And I Leave You with This

Dear Toiletstool,

For fifteen years this forum has brought me a great amount of joy. But I realize this time that it is time to say goodbye for good. It has been fun to share this topic with you. It has been a joy to hear your stories.

So many people have written and they have just disappeared. I always wonder what happens to them. I truly miss them, the way that I miss a customer, a neighbor or a friend.

But this time my mother's health has taken a turn for the worse and she will not see another Christmas. My father is devastated. I need to be present with them. But it is not only this - I am giving up all social media so that I can be present with my family, my friends, and others that I care about.

So this time it is for good.

I leave you with one more story. I pooped my pants today. It was a lot. I was getting everyone ready for school. Alan takes our son and Zoe can drive now. But I was fixing lunches and was trying to power through to get them out the door. The urge was so strong that as soon as they walked out the door I started to make my way to the master bathroom even though I was steps away from our guest bathroom. But as I walked through the bedroom door I froze and it happened.

As I said, it was a lot! It was enormous! It was an amazing sensation of a solid poop accident.

I guess everyone else's accidents lately made me miss the feeling. But it was a genuine "I didn't make it to the toilet" accident.

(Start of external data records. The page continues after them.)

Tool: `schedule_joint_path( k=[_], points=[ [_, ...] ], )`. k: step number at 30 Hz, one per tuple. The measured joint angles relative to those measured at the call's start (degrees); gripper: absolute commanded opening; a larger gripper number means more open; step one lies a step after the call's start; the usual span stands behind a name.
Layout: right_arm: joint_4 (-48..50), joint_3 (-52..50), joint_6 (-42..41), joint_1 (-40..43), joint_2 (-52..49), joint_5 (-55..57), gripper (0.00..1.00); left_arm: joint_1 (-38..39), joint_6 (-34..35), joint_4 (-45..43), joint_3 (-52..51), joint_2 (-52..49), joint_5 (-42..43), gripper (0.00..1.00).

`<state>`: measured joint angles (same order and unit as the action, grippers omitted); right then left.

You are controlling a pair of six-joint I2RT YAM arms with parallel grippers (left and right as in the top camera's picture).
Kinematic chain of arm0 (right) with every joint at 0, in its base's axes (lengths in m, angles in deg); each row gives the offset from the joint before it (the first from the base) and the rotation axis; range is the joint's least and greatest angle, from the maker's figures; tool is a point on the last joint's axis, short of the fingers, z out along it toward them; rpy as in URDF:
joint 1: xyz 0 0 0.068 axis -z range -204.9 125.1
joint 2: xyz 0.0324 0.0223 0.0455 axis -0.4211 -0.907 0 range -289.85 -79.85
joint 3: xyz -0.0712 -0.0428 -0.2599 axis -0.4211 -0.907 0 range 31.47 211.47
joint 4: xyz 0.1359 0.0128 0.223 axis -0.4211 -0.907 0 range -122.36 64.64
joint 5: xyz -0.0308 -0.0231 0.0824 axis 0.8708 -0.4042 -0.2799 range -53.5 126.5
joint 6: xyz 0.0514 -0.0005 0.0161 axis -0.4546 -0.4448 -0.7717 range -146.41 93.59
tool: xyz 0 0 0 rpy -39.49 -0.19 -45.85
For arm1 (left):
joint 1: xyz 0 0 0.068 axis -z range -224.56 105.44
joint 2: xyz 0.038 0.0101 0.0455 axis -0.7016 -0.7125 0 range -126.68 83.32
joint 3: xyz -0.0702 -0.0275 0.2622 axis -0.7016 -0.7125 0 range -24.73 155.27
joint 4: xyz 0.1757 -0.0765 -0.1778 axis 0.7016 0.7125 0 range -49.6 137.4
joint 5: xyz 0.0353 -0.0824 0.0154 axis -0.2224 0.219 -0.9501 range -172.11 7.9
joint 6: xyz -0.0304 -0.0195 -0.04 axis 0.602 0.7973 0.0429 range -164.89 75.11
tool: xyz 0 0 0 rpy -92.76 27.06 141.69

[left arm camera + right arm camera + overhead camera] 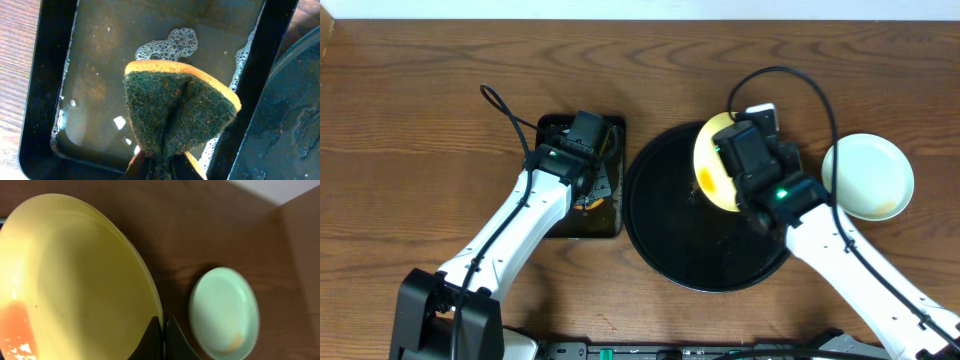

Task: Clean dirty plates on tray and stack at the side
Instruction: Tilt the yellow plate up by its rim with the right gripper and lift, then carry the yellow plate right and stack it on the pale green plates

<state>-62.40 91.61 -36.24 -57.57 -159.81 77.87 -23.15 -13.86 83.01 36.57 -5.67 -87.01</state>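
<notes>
Yellow plate (pixel 75 280) in right end effector (pixel 162 330), sponge (pixel 180 110) in left (pixel 160 167)

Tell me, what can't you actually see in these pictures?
1. Overhead: the right arm covers part of the yellow plate, hiding the grip on it.
2. Overhead: the left arm covers the sponge and much of the rectangular tray.
3. Left wrist: the left claw is nearly all cut off by the bottom edge.
4. Right wrist: the yellow plate's sauce stain runs off the left and bottom edges.

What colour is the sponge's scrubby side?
Dark green; the sponge shows best in the left wrist view.
</notes>
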Motion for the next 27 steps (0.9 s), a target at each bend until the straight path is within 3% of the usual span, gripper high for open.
schedule_joint_path(
  k=[13, 23, 27],
  points=[
    [1.09, 0.0, 0.07, -5.29, 0.0, 17.62, 0.01, 0.02, -0.02, 0.0, 0.0, 0.0, 0.0, 0.09],
    [1.4, 0.0, -0.09, -5.29, 0.0, 20.65, 0.01, 0.02, -0.2, -0.04, 0.0, 0.0, 0.0, 0.08],
    [0.24, 0.0, -2.34, -4.98, 0.0, 19.04, 0.01, 0.02, -4.59, -1.46, 0.0, 0.0, -0.02, 0.08]
  ],
)
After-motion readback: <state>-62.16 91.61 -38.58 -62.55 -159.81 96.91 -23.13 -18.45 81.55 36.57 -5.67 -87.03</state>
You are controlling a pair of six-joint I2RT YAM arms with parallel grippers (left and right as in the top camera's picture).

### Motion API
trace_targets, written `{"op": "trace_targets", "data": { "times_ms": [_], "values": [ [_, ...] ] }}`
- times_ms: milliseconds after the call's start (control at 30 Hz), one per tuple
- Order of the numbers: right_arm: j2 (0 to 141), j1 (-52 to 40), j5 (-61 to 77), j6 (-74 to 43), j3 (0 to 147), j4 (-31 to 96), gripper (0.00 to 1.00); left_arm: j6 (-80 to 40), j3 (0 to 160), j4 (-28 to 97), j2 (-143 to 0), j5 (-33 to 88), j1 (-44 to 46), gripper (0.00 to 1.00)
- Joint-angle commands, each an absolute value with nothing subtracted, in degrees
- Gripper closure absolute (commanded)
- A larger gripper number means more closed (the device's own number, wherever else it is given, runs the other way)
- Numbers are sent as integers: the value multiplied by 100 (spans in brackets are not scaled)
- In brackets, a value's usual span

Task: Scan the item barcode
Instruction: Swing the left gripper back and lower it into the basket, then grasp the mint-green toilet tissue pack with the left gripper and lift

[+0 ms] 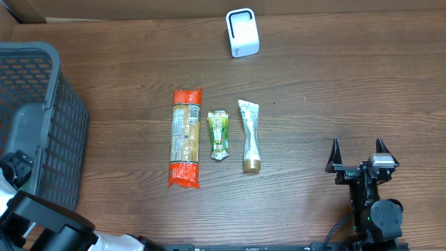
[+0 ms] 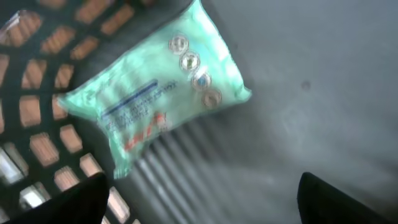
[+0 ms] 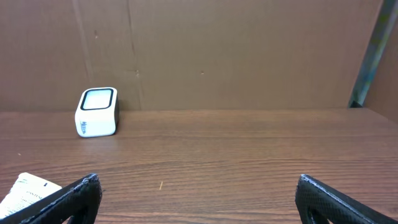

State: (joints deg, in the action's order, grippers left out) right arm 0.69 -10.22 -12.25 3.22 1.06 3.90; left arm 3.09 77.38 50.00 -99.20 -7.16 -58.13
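Your left pincer [image 2: 208, 198] is nearest, hanging inside the basket [image 1: 31, 47] with its jaws spread wide and nothing between them. Right below it a mint-green pouch [image 2: 155, 99] lies flat on the basket floor, against the mesh wall. It looks like soft, light, slick film, so if that is your item, close across its short width near the middle, not on a corner, which would likely slip out.

Your right pincer [image 1: 357, 150] sits low at the other near corner of the bench [image 1: 313, 90], jaws fully apart and empty, well apart from everything.

Further out, mid-bench, three more candidates lie side by side, not touching.
- **The pasta packet [image 1: 186, 138]** is long, with crinkly wrap and probably brittle contents. Take it across the middle and squeeze gently.
- **The small green sachet [image 1: 219, 135]** is thin and flat on the wood. Expect trouble getting a finger under it.
- **The tube [image 1: 249, 134]** is soft in the body and will dent. Its stiffest part is by the gold cap [image 1: 251, 165] at the near end, so grip there.

No barcode can be made out on any of them, so you may need to turn the item in hand.

Farthest off stands the white scanner [image 1: 242, 33], upright near the back edge, its window facing up and toward you.
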Motion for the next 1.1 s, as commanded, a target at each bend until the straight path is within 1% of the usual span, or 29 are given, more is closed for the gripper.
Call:
{"op": "trace_targets", "data": {
  "times_ms": [0, 67, 233, 300, 500, 667, 967, 1067],
  "values": [
    [27, -1055, -1232, 346, 47, 349, 0, 1179, 7325, 4460, -9924, -790, -5800, 11],
    [27, -1055, -1232, 346, 47, 349, 0, 1509, 7098, 4108, -9926, -790, -5813, 12],
    [27, -1055, -1232, 346, 47, 349, 0, 2206, 6593, 3291, -9931, -792, -5817, 8],
    [27, -1055, -1232, 346, 47, 349, 0, 2633, 6390, 2910, -9933, -794, -5817, 10],
    [27, -1055, -1232, 346, 47, 349, 0, 2880, 6307, 2381, -9933, -794, -5865, 11],
    [27, -1055, -1232, 346, 47, 349, 0, 3227, 6307, 2329, -9981, -792, -5942, 12],
    [27, -1055, -1232, 346, 47, 349, 0, 3218, 6307, 2228, -10471, -764, -6128, 12],
    [27, -1055, -1232, 346, 47, 349, 0, 3216, 6307, 2176, -10709, -742, -6128, 14]
  ]
}}
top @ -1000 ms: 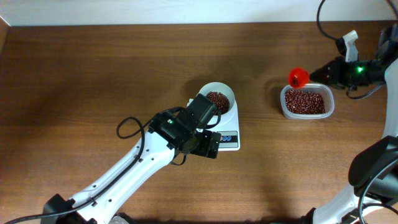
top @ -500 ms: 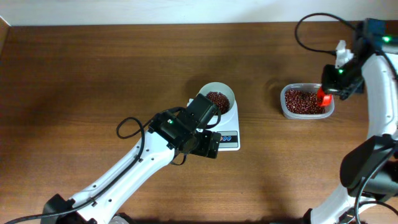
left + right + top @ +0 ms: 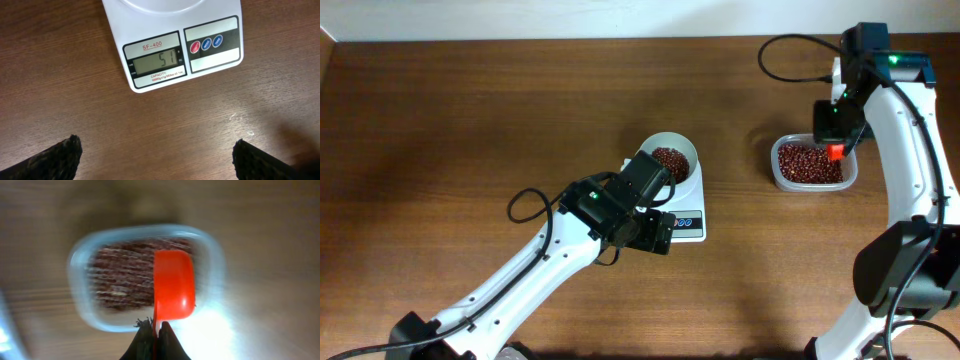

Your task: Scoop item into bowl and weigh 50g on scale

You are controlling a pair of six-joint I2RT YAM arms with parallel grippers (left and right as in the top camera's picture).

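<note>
- Swung in from the worktop's [image 3: 470, 120] right edge, the right fingers [image 3: 150, 342] now hang over the tub [image 3: 80, 270], with the red scoop [image 3: 173, 285] above the beans [image 3: 120, 275] inside it. A second ago the scoop sat off the tub's far left corner.
- Right fingers are clenched on the scoop's thin handle. The scoop's cup points away from them, over the side of the tub nearer the right edge.
- The right wrist view is blurred, so I cannot tell whether the scoop touches the beans or holds any.
- The tub stands near the worktop's right edge, toward the far side.
- The left arm has not shifted. The left fingers [image 3: 50, 160] are spread wide and released, holding nothing, over bare worktop just in front of the scale [image 3: 150, 20].
- The scale sits about mid-worktop, well apart from the tub. Its display [image 3: 155, 62] reads 51, with the round buttons [image 3: 205, 44] beside it.
- The bowl [image 3: 665, 142] rests on the scale's far end and holds a heap of beans. The left arm's wrist covers part of the bowl's near rim in the overhead view.
</note>
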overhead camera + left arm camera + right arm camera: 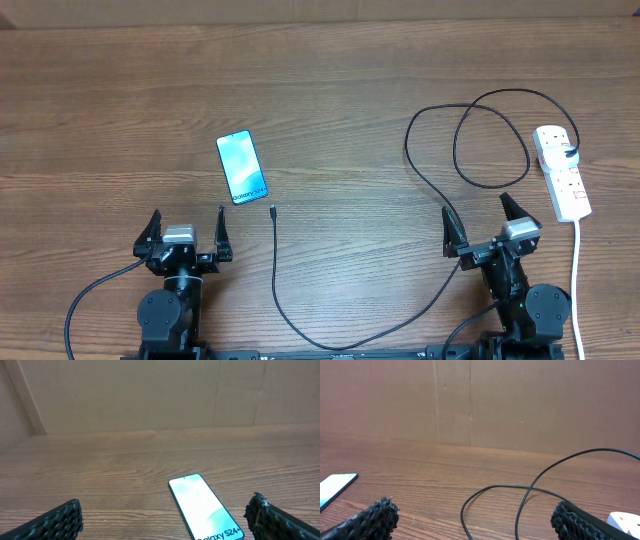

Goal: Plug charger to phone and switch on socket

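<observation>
Surface: wide brown wood-grain tabletop point(340, 70) | Behind: plain brown cardboard wall point(140, 395), seams showing | Light: soft, even

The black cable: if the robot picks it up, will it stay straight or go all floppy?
Probably floppy: the cable lies in loose loops and curves, so it would likely droop from wherever it is held. It looks thin, so likely light. Its far end sits in the power strip, so pulling hard might tug that along.

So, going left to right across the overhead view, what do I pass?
The left fingers → phone → charger tip → right fingers → socket. The charger's loops span too widely to place.
</observation>
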Available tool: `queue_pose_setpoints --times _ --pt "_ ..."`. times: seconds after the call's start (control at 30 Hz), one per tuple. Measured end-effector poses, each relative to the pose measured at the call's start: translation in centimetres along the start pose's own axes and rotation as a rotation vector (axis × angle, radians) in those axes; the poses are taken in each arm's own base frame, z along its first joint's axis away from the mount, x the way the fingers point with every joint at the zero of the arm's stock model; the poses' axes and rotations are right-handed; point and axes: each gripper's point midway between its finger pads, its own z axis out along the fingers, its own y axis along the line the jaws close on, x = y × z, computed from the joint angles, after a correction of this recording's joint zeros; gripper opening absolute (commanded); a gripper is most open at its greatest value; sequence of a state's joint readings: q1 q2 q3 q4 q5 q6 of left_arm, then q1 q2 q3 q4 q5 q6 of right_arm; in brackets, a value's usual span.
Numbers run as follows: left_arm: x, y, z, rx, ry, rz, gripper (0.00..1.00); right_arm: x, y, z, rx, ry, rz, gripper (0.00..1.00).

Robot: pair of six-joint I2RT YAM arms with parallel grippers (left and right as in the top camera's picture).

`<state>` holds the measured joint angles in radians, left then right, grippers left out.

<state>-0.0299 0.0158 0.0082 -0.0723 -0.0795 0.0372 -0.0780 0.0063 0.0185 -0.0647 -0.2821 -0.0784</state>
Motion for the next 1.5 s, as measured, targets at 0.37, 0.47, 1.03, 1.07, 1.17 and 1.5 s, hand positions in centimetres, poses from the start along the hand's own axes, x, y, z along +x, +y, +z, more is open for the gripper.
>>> queue_pose_setpoints --times 0.37,0.47,1.03,1.07,1.17,1.5 --pt "0.00 0.00 0.00 0.000 0.000 0.000 1.00 0.01 -0.01 0.00 0.000 0.000 0.000 1.00" --pt "0.00 0.00 0.00 0.000 0.000 0.000 1.00 0.00 0.00 0.00 0.000 0.000 0.000 1.00" --pt "-0.02 -0.52 -0.02 0.021 -0.001 0.002 1.00 0.00 0.00 0.00 0.000 0.000 -0.001 1.00" --pt "-0.02 -0.52 -0.02 0.021 -0.001 0.002 1.00 0.00 -0.01 0.00 0.000 0.000 0.000 1.00" --pt "-0.02 -0.52 -0.02 0.021 -0.001 0.001 1.00 0.01 -0.01 0.00 0.001 0.000 0.000 1.00" --pt "-0.02 -0.52 -0.02 0.021 -0.001 0.001 1.00 -0.01 -0.01 0.00 0.001 0.000 0.000 1.00"
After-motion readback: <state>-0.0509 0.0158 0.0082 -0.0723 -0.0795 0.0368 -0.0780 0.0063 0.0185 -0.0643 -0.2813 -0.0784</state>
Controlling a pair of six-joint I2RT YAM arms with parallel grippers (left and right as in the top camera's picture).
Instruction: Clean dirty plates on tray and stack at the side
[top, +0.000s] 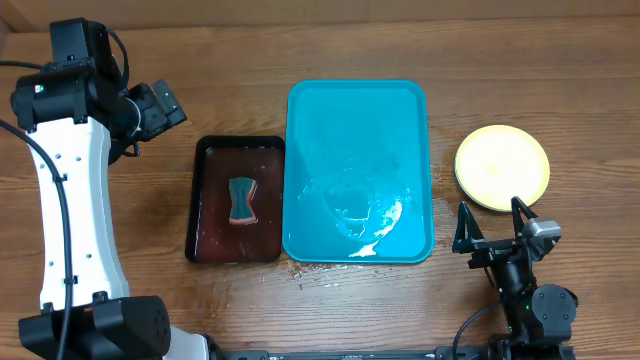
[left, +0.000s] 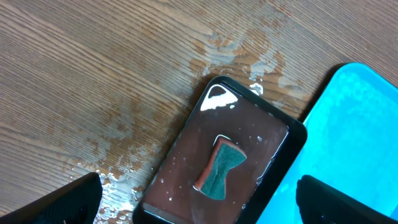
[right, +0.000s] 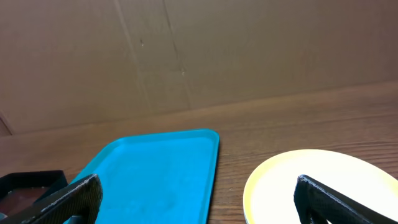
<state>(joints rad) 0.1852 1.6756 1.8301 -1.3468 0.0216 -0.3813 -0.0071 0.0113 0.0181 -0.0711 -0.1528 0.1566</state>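
Turquoise plastic, emptied: tray (top: 350, 120) bare but for wet streaks (top: 375, 235) near its front edge. Stacked just right of the tray, clear of its rim: plates (top: 502, 167), yellow-green rim uppermost, no sauce showing, so by the look of it set aside as finished work. Just left of the tray, black tray (top: 240, 141) of reddish water with sponge (top: 242, 202) parked inside, likely to keep drips off the tabletop (left: 74, 74). High over that left side, left gripper (left: 198, 183); front-right of the tray, near the stack, right gripper (top: 490, 215). Both spread wide, gripping nothing. Seen only from overhead: streaks and full layout. Only from left wrist: splashes (left: 118, 180) on tabletop around black tray. From right wrist: clean plate top at low angle, number in stack not to be told.
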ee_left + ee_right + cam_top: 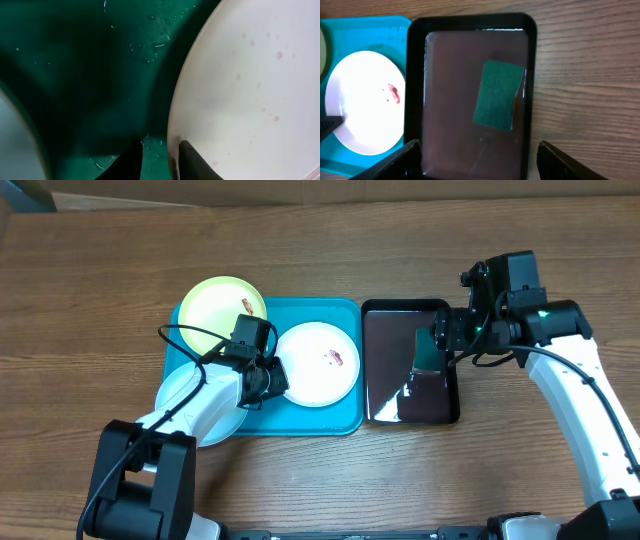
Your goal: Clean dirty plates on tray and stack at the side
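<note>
While the left end effector [160, 162] straddles the white plate [250, 75], specks [279, 55] show.

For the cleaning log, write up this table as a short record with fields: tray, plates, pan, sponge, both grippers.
tray: turquoise, carries all three plates
yellow-green plate: tray's far left corner, brown specks
white plate: tray centre, reddish stain
pale blue plate: tray's near left corner, partly covered
black pan: beside tray, on its right
sponge: green, lying in black pan
left gripper: open, fingers astride white plate's rim
right gripper: open, above pan, sponge not held
</note>
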Tool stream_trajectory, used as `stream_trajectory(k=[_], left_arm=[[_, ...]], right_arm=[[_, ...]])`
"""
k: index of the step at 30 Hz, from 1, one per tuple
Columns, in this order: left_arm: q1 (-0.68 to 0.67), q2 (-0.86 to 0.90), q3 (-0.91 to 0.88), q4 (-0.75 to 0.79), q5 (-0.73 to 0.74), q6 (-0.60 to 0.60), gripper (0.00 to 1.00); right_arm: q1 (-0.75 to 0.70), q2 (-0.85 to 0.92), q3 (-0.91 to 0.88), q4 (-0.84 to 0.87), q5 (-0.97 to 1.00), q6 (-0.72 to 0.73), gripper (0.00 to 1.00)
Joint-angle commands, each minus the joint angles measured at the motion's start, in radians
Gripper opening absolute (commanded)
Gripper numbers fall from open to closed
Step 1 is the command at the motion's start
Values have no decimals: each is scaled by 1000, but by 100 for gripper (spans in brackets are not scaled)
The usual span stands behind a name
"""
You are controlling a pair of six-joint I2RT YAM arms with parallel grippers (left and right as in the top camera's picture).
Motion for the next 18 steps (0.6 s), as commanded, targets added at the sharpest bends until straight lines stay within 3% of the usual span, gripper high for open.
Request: stream_trajectory(k=[1,18], left_arm=[[-2,7,2,5,-2,-13,26],[-1,5,62,-25,39,-13,26]], right_arm=[[3,3,-17,5,10,0,75],[3,3,-17,5,36,0,75]])
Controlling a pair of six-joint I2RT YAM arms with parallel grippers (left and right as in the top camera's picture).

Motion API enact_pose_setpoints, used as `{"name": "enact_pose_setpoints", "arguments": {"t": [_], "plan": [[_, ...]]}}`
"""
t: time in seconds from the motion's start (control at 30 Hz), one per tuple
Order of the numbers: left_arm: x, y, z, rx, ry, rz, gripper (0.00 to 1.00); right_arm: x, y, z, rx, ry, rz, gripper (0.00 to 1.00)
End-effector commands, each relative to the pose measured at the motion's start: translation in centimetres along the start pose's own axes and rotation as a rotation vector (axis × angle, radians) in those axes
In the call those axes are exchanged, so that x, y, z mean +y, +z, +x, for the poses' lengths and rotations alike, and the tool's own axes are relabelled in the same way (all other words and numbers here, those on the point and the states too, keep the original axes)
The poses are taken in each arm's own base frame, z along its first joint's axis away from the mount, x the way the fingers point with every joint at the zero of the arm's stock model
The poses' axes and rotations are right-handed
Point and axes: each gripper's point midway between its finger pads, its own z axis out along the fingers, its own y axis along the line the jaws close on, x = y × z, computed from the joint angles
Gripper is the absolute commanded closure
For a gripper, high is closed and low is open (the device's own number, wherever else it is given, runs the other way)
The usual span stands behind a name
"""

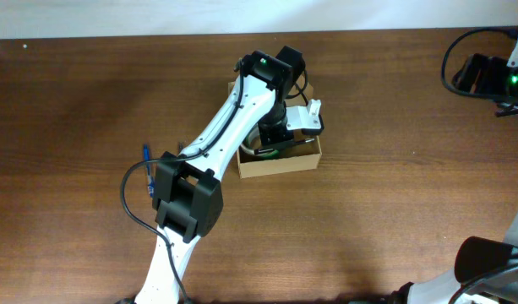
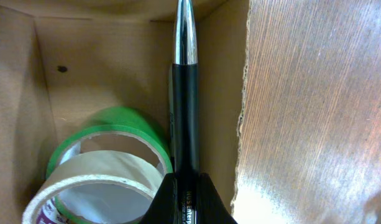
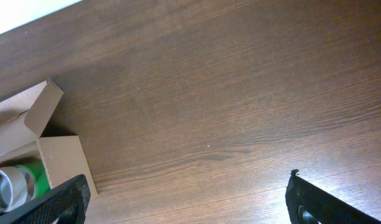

It was a solid accident that brought me to the forum and now I leave with one.

I send you all love, prayers, and positive energy for wonderful lives and amazing bowel movements!

Catherine!


Anna Beth

Big Dump

I took a really big dump this afternoon. It felt so good! It began with a large, long piece followed by three smaller pieces...it smelled strong but felt heavenly!


Catherine

Today

I had two wonderful doodies today!

That's it! That's the post!

Love to all!

Catherine!


Skidmarked from a walk

Ran out of toilet paper!

Hey guys my name is Skidmarked from a walk used to be called skidmarked from Columbia because I don't live there anymore:)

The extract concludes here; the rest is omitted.